Preservation and protection were the values of the community, while we struggled for equality, but as LGBT is making large strides on that side we are more and more often faced with a debate about protecting the community itself, instead of having the community to protect its members.

One organisation that appears to push this exclusionary view is the US literary website LAMBDA, who has been in the centre of a literary storm these last days when a writer called Victoria Brownstone attacked women that write romance novels with gay male relationships. One of her stated reasons for this was that straight women appropriated gay male relationships for sexual titillation.

As LGBT-people are winning the debate, another debate is simmering, and that is the question of whether using the new equality on a level footing with the rest of society is actually “heterosexual conformity”.

In queer philosophy there is this thing called hetero-normativity, which means that society as a whole conforms to heterosexuals in expectations planning and function of the society. In effect, at its simplest form, you are assumed to be a heterosexual until you tell otherwise, and society plans and acts as if everyone is in fact heterosexual, until told otherwise.

In this view, actually using the new equal footing with heterosexuals is submitting to the hetero norm, and therefore LGBT should resist using the equality and strive for exclusivity. What that means is that the gay community should preserve itself because the gay community should be separate, but equal, to the straight society.

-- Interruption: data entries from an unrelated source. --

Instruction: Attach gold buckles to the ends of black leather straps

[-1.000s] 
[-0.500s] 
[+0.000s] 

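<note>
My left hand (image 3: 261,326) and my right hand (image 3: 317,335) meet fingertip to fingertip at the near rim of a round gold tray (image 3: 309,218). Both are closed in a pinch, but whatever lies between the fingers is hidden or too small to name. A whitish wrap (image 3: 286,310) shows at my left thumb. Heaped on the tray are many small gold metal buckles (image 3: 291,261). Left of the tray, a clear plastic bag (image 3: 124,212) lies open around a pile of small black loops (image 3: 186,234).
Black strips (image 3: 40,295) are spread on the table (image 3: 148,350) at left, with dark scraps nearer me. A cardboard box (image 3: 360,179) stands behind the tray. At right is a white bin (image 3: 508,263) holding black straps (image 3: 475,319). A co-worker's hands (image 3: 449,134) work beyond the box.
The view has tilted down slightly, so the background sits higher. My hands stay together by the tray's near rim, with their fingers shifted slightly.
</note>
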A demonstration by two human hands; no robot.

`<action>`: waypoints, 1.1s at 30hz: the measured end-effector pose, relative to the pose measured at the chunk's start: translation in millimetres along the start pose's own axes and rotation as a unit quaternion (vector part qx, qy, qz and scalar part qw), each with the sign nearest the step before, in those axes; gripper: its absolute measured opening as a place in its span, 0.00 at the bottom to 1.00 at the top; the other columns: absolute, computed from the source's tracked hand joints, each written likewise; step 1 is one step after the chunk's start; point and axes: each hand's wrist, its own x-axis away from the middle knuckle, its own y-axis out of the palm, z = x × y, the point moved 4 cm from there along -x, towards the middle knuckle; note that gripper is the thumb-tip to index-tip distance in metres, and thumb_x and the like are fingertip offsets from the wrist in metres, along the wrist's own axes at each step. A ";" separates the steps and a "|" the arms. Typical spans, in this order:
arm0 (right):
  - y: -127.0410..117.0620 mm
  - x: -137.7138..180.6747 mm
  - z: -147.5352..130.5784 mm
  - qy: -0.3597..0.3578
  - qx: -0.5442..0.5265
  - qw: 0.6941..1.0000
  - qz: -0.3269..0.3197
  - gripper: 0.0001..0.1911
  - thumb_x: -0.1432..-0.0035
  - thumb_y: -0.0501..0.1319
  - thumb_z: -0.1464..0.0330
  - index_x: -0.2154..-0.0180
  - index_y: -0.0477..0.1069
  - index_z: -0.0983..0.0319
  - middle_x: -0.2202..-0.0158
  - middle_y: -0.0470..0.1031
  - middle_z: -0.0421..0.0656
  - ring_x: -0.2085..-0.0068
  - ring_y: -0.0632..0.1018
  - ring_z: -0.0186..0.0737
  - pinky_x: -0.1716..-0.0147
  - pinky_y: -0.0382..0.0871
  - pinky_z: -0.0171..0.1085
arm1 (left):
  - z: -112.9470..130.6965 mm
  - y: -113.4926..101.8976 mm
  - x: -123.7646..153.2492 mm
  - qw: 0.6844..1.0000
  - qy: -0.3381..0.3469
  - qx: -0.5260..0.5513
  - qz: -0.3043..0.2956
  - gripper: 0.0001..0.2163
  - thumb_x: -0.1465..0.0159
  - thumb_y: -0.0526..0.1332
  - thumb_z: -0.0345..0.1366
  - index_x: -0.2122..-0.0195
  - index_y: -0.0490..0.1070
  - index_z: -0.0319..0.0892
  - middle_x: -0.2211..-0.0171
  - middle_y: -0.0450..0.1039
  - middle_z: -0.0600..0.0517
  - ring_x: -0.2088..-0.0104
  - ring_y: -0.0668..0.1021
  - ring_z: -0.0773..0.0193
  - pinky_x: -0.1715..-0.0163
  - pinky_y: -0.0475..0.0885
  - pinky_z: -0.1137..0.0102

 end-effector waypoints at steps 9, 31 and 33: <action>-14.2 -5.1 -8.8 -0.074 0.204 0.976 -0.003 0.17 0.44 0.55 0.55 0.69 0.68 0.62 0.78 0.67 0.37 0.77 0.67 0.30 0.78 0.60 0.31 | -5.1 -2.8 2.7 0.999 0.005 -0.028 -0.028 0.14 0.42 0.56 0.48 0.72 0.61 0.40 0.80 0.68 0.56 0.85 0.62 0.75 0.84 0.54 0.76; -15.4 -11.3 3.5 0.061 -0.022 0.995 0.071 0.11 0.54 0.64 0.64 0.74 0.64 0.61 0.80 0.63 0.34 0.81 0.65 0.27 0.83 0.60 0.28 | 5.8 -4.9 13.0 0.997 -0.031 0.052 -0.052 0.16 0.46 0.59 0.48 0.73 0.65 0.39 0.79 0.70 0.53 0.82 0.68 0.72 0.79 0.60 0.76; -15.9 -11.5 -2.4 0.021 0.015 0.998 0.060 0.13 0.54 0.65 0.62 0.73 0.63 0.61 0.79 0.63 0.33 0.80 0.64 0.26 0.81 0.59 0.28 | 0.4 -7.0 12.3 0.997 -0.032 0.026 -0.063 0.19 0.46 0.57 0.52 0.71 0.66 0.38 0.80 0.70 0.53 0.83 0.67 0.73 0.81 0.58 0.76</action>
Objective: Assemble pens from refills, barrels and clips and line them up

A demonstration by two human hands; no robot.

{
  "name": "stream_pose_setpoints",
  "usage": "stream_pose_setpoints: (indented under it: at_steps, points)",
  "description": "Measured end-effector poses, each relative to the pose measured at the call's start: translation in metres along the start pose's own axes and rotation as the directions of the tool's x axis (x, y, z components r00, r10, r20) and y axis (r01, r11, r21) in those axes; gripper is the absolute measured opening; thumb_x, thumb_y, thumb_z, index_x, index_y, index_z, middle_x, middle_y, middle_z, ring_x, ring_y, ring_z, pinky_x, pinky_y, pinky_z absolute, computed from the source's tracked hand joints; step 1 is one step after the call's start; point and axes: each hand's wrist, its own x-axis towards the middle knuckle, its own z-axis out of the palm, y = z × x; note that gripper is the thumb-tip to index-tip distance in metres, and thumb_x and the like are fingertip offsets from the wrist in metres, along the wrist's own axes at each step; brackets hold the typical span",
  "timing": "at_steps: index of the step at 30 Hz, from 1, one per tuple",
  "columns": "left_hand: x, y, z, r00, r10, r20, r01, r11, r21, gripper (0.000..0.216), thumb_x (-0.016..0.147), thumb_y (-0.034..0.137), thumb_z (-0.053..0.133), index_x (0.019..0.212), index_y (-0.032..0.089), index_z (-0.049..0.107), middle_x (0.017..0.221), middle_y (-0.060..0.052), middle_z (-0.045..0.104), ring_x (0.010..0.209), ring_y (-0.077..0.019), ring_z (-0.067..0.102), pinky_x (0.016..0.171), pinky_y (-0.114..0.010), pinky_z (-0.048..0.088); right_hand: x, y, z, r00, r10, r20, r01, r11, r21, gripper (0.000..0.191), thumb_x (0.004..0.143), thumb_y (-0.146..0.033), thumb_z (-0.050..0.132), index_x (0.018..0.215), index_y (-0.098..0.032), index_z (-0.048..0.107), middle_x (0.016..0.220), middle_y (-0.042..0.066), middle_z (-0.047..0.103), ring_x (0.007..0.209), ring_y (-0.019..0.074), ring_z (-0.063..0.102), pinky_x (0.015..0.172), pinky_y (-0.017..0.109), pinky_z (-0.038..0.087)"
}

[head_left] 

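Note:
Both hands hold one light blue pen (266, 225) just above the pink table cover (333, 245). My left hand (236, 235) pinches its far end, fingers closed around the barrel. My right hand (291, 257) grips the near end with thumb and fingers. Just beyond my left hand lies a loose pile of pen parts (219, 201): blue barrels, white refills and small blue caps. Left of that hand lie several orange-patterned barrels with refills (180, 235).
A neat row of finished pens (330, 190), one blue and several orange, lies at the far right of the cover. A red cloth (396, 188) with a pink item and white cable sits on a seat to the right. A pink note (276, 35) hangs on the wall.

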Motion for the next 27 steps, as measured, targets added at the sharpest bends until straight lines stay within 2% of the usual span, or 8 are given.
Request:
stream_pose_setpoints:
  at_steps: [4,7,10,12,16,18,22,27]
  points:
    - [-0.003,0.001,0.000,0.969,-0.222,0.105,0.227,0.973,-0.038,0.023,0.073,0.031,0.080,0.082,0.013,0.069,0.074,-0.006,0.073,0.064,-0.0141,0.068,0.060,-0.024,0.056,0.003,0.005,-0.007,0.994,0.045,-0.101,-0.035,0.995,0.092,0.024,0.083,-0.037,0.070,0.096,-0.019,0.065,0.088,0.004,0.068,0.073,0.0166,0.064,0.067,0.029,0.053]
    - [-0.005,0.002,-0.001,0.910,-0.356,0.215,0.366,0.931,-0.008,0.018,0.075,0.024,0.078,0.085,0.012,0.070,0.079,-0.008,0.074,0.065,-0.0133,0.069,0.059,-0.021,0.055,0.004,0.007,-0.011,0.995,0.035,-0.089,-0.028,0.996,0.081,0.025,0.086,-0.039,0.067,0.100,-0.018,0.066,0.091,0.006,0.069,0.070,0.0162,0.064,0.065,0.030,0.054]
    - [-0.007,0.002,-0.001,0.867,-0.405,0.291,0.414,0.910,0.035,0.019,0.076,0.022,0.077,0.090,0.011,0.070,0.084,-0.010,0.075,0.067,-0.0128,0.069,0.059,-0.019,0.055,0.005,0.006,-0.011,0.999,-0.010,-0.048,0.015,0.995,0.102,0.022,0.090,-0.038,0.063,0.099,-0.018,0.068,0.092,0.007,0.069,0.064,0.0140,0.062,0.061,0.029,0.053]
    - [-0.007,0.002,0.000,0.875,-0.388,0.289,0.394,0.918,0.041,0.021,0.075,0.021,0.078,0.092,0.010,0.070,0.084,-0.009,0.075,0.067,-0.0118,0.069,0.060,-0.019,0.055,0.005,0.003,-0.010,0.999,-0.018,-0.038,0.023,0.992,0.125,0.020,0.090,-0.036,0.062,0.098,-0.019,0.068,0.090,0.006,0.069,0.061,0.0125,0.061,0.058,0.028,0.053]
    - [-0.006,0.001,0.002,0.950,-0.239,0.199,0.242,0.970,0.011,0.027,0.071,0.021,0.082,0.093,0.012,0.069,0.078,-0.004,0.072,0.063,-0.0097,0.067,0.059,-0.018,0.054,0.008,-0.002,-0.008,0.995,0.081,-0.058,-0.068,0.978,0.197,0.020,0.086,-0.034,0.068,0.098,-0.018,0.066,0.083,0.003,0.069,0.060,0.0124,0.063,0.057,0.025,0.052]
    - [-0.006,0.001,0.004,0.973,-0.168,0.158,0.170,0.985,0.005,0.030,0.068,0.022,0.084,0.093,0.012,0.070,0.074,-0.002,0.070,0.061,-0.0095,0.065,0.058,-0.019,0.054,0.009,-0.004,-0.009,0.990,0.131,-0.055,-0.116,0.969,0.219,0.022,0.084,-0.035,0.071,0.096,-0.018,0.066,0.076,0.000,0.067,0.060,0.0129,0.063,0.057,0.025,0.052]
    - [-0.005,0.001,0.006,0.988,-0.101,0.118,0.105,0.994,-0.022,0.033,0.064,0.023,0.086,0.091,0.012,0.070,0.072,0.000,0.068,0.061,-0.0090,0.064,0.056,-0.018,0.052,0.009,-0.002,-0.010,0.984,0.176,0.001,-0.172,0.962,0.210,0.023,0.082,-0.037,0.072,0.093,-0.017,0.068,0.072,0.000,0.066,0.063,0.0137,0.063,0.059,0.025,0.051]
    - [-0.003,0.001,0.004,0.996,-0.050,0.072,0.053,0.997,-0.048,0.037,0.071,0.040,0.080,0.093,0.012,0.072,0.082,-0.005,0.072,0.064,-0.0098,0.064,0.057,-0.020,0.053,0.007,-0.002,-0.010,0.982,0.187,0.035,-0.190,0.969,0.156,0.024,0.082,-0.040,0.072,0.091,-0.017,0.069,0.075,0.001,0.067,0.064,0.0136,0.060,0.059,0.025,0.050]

We’re at the deep end of the LGBT-politics here and in these waters actually using say a same-sex marriage would be to conform to heterosexism. What LGBT-people have spent decades, if not centuries, for is, in fact, not acceptable in this light. It makes me wonder what it is we fight for. Isn’t it equality? Now that we have it, should we throw it away since it’s supposed to mean we conform?

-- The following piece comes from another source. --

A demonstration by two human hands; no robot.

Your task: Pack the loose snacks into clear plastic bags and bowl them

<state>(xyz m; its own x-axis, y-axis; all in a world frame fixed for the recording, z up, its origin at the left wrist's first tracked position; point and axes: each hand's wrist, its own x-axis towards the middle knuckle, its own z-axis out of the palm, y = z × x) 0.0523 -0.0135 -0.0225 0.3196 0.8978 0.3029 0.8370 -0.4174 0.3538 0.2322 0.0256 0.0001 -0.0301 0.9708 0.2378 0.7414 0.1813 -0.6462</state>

No. Personally, I feel that there is a need for a gay community in that it is damned nice to go to a gay bar and talk to people that are like me. There is a value in not having to guess about a guy’s orientation at that bar, but to assume that a visitor to a gay bar is in fact gay or bisexual.

But the ambition, for me, is that in fifty years time no one will do to us what the murderers did to Brendan Teena and Matthew Shepard. The dream is that it would be unthinkable because gay people and straight people are not segregated into separate spheres of existence, or exclusivity if you will.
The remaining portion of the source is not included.